> **WHAT TO WORK ON**
Set down the listing below again, exactly as written.

> **RECORDED INFORMATION**
»»

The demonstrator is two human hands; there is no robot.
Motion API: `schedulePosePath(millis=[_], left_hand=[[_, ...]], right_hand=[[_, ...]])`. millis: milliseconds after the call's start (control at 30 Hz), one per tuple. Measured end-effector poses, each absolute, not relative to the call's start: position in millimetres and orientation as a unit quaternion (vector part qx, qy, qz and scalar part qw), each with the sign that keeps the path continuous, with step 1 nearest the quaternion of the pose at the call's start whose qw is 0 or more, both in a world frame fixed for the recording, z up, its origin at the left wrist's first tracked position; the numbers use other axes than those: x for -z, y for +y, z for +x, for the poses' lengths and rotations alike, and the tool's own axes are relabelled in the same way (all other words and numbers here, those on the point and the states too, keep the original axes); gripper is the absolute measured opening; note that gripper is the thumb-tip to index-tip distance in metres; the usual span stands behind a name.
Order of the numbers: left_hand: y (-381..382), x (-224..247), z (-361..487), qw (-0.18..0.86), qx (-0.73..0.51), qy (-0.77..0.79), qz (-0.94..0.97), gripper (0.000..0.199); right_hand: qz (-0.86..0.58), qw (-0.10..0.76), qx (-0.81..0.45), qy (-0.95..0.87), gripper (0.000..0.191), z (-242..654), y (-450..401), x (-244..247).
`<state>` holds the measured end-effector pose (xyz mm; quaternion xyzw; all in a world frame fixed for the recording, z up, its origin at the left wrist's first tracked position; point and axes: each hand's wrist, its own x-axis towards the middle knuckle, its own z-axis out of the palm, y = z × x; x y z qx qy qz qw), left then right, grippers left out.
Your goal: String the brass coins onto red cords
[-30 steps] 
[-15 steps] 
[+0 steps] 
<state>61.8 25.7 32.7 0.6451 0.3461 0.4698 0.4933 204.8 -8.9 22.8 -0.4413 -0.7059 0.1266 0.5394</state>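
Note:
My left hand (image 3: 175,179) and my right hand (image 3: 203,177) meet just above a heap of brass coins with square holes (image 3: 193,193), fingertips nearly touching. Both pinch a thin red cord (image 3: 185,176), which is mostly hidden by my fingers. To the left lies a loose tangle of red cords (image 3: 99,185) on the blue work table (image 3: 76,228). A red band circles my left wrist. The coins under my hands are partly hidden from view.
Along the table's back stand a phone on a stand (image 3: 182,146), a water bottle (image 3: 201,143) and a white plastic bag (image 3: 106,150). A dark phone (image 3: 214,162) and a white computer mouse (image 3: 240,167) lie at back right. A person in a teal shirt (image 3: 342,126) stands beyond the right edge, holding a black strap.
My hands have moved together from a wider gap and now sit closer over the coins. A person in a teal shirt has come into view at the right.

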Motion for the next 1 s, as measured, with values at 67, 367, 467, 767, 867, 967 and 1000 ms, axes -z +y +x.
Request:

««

> **EXERCISE OUTPUT**
The demonstrator is two human hands; there is no robot.
Motion API: `schedulePosePath(millis=[_], left_hand=[[_, ...]], right_hand=[[_, ...]])`. millis: milliseconds after the call's start (control at 30 Hz), one per tuple. Measured end-effector poses, each absolute, not relative to the call's start: position in millimetres and orientation as a unit quaternion (vector part qx, qy, qz and scalar part qw), each with the sign that keeps the path continuous, with step 1 nearest the quaternion of the pose at the call's start whose qw is 0 or more, both in a world frame fixed for the recording, z up, its origin at the left wrist's first tracked position; the numbers use other axes than those: x for -z, y for +y, z for +x, for the poses' lengths and rotations alike, and the tool's own axes are relabelled in the same way (all other words and numbers here, those on the point and the states too, keep the original axes); gripper is the absolute measured opening; note that gripper is the thumb-tip to index-tip distance in metres; the usual span stands behind a name.
Order of the numbers: left_hand: y (-381..382), x (-224..247), z (-361..487), qw (-0.18..0.86), qx (-0.73..0.51), qy (-0.77..0.79), qz (-0.94..0.97), gripper (0.000..0.199); right_hand: qz (-0.86..0.58), qw (-0.10..0.76), qx (-0.81..0.45), qy (-0.95..0.87), gripper (0.000..0.191), z (-242..654), y (-450..401), x (-244..247).
`<state>` holds the measured end-effector pose (xyz mm; quaternion xyzw; all in a world frame fixed for the recording, z up, its origin at the left wrist's first tracked position; point and axes: each hand's wrist, its own x-axis towards the middle knuckle, its own z-axis out of the palm, y = z × x; x y z qx qy qz qw), left then right, grippers left out.
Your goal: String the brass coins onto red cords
[-30 steps] 
[-15 steps] 
[+0 steps] 
<state>61.8 25.7 32.7 0.6451 0.3461 0.4698 0.4933 204.8 -8.9 22.8 -0.4413 -0.7059 0.1266 0.5394</state>
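Note:
My left hand (image 3: 175,179) and my right hand (image 3: 203,177) meet just above a heap of brass coins with square holes (image 3: 193,193), fingertips nearly touching. Both pinch a thin red cord (image 3: 185,176), which is mostly hidden by my fingers. To the left lies a loose tangle of red cords (image 3: 99,185) on the blue work table (image 3: 76,228). A red band circles my left wrist. The coins under my hands are partly hidden from view.
Along the table's back stand a phone on a stand (image 3: 182,146), a water bottle (image 3: 201,143) and a white plastic bag (image 3: 106,150). A dark phone (image 3: 214,162) and a white computer mouse (image 3: 240,167) lie at back right. A person in a teal shirt (image 3: 342,126) stands beyond the right edge, holding a black strap.
My hands have moved together from a wider gap and now sit closer over the coins. A person in a teal shirt has come into view at the right.
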
Motion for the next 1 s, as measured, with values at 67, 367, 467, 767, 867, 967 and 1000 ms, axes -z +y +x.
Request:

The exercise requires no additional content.